8月末にきょうされん全国大会が埼玉であった。今年の大会は、昨年9月に、国連障害者権利委員会から出された日本政府に対する総括所見(勧告)について、そのものを知ると共に、日本の障害者施策にどう生かしていくかということが中心の話題になっていた。少し難しい話だったが、現在の日本障害者施策の状況や課題がよく分かるものだった。
 個人的には、「地域づくり・人づくり」という分科会に参加した。人材確保や育成ということが案内にあったので興味をもち参加した。各地の報告を聞くと、どのような地域でも、こぶしの会と同じように、人材確保や育成について苦労している。人口減少だから仕方がないではなく、何が問題なのか考えなければならないと思った。これまでにも言われていることだが、日本政府の中には「子どもの教育は専門的な力が必要だが、障害者や高齢者福祉は、誰でもできる簡単なしごと」という考え方が根強くある。従って、福祉で働く人たちの賃金が低く抑えられている。教育と障害者福祉の両方に関ってきた私にとっては、どちらも同じように大切なしごとであり、専門性がいるものだと考えている。人材不足や育成の課題もこうした視点から見な
ければならない。
 なお、大会そのものとは直接関係ないのだが、仲間たちと夜の交流会は、私にとって、とても楽しく、仲間たちから学ぶ機会にもなっている。

ダークツーリズム~足尾銅山へ~

さて、みなさん「ダークツーリズム」という言葉を知っていますか。『ダークツーリズム』(幻冬舎新書 井出明著)によると「戦争や災害をはじめとする人類の悲しみの記憶をめぐる旅」という意味だそうだ。私自身、それほどマニアックでもないので、旅行する時は、誰でもが訪れるような、いわゆる有名観光地に行くのだが、あまりにも芸がないので、1、2か所、普通の旅行客があまり行かないようなところに行くことにしている。そういう時には「ダークツーリズム」の場所に行くことも少なくない。
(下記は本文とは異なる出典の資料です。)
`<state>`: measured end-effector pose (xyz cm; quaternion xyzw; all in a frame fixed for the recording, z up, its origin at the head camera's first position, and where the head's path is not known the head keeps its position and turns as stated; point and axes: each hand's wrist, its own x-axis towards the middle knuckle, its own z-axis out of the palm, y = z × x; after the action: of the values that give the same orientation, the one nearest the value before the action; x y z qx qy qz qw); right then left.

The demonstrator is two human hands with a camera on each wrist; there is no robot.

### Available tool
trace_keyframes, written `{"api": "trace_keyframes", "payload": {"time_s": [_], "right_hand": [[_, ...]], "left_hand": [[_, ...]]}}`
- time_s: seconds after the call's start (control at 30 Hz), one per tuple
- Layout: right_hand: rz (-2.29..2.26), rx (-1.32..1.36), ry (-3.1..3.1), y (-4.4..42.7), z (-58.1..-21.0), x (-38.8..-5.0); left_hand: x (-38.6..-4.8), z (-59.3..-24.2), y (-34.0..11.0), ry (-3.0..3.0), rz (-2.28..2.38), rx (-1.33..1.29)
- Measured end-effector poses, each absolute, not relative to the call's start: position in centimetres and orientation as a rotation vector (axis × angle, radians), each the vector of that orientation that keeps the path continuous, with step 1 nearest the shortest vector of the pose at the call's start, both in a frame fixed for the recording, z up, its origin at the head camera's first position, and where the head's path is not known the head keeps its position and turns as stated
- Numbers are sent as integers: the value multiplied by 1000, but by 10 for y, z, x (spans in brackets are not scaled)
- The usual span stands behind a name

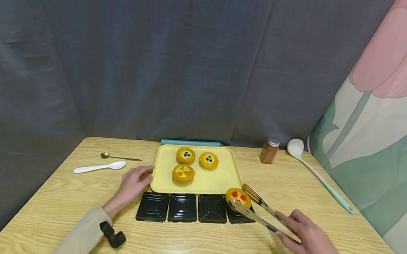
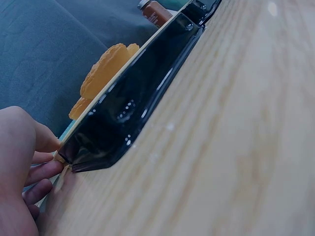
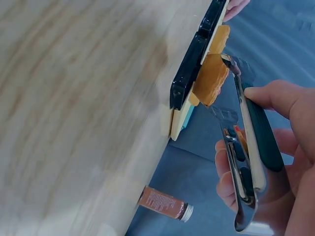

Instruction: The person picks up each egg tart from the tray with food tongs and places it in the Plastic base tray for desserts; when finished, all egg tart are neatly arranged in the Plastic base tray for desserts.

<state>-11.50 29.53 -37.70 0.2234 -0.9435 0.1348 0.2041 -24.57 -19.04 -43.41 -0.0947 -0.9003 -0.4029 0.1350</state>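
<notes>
My right hand (image 1: 309,237) grips metal tongs (image 1: 265,225) with dark handle pads. Between the tong tips is a tart with red berries (image 1: 238,197), over the rightmost black plastic tray (image 1: 237,218). In the right wrist view, the tart (image 3: 211,81) sits above the black tray's rim; contact below it is hard to tell. My left hand (image 1: 132,184) pinches the left edge of the yellow tray (image 1: 225,177) with thumb and fingers. On that tray lie two tarts with blueberries, a left one (image 1: 186,155) and a right one (image 1: 209,160), plus a tart with orange wedges (image 1: 183,173).
Three more black trays (image 1: 183,208) line the yellow tray's front. A white spoon (image 1: 99,167) and a thin metal spoon (image 1: 120,157) lie left. Behind stands a teal bar (image 1: 191,143). To the right are a brown jar (image 1: 269,151) and a long ladle (image 1: 319,175).
</notes>
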Motion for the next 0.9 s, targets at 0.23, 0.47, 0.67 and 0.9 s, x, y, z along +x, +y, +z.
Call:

今大会後の旅は、日光へ一度行ってみたいと思っていたので栃木県を訪れることにした。当然、日光東照宮や華厳の滝など観光地を回り、宿泊は鬼怒川温泉というお決まりのコースなのだが、加えて「足尾銅山」を訪れることにた。「足尾銅山」を訪れようと思ったのは、日本の公害の原点といわれる「足尾鉱毒事件」やその運動に生涯を捧げた田中正造のことを学びたいと思ったからだ。(後で知ったのだが、今年は田中正造没後110年だそうだ)
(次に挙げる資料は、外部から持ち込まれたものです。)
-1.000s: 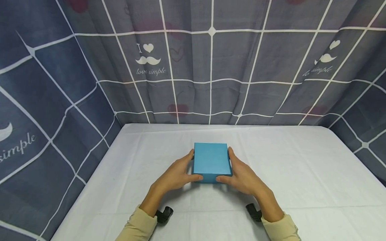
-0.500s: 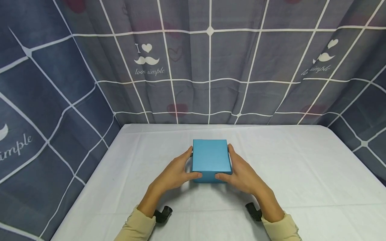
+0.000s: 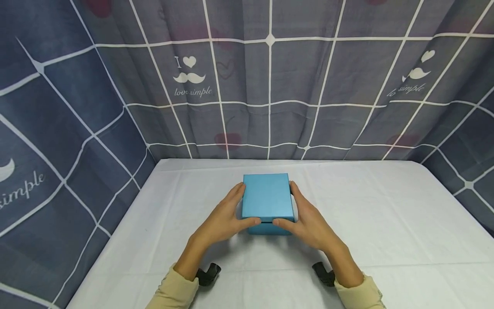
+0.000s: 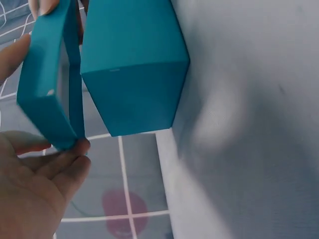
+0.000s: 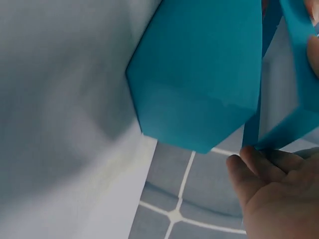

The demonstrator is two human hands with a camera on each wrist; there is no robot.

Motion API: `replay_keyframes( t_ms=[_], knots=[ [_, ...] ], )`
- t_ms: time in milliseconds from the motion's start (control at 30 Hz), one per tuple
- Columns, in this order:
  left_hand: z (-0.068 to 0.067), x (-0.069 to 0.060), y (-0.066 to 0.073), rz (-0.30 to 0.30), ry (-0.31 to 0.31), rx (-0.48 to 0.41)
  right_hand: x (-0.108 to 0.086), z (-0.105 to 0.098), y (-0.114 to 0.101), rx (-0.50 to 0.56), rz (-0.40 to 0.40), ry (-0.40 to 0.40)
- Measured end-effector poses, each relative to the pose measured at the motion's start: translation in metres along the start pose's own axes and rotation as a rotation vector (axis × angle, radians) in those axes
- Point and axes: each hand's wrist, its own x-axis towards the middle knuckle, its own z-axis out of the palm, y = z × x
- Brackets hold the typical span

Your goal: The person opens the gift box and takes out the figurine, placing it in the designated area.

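Note:
A square blue lid (image 3: pixel 267 195) is raised off its blue box base (image 3: pixel 269 228), leaving a gap between them. My left hand (image 3: pixel 221 216) grips the lid's left side, thumb along the front edge. On the opposite side my right hand (image 3: pixel 312 221) holds it the same way. From the left wrist, the lid (image 4: pixel 40 64) stands apart from the base (image 4: pixel 134 69), which rests on the table. The right wrist view also shows the pale inside of the lid (image 5: pixel 294 122) beside the base (image 5: pixel 199 74). What the base contains is hidden.
A white cloth (image 3: pixel 386 214) covers the table. Grey checked curtains (image 3: pixel 293 73) hang behind it and along both sides. Black wrist-worn devices (image 3: pixel 208 274) sit at the cuffs of both light sleeves (image 3: pixel 175 289).
Both hands have moved up together, taking the lid up off the base. A gap has opened between lid and base. The base stays where it was.

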Motion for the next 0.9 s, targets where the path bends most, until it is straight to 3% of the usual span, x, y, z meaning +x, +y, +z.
replay_keyframes(
  t_ms=[233, 433, 600, 900],
  knots=[
    [-0.001, -0.003, 0.008, -0.042, 0.034, 0.103, 0.0, 0.006, -0.008, 0.07, -0.083, 0.015],
    [-0.007, -0.006, 0.009, -0.073, 0.027, 0.155, -0.002, 0.011, -0.013, 0.122, -0.087, -0.013],
    [-0.008, -0.006, 0.006, -0.073, 0.007, 0.175, -0.003, 0.015, -0.015, 0.108, -0.078, -0.014],
    [-0.007, -0.006, 0.003, -0.083, 0.004, 0.143, -0.002, 0.019, -0.019, 0.281, -0.043, -0.06]
  ],
)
 今は、「足尾銅山」は観光施設になっていて、トロッコ列車に乗り坑内に入れる。トロッコ列車を降りた後は、坑内を歩き、当時の様子を人形で再現しているのを見て回る。ここにあるパンフレットや表示では、鉱毒事件や田中正造のことはほとんど触れられておらず、「足尾銅山」が銅の生産を通じて、日本の工業拡大や採掘技術の発展に大きく貢献したことが書かれている。実は、鉱山より少し離れたところに移転した「NPO法人田中正造記念館」に行きたかったのだが、週4日しか開館しておらず、私が行った日は休館日で見学することができなかった。ちょっと残念な思いだった。
「足尾銅山」が、日本の発展に貢献したことは間違いない。しかし、そこには「足尾鉱毒事件」にみられるように負の側面が存在することを忘れてはならない。
 多くの人から実際に話を聞いたり、現地に行ってみたり
することは、たくさんの学びを与えてくれる。ただ、一方
的に判断するのではなく、多面的・総合的な視点から出
来事を見極めたいと、改めて強く思う旅であった。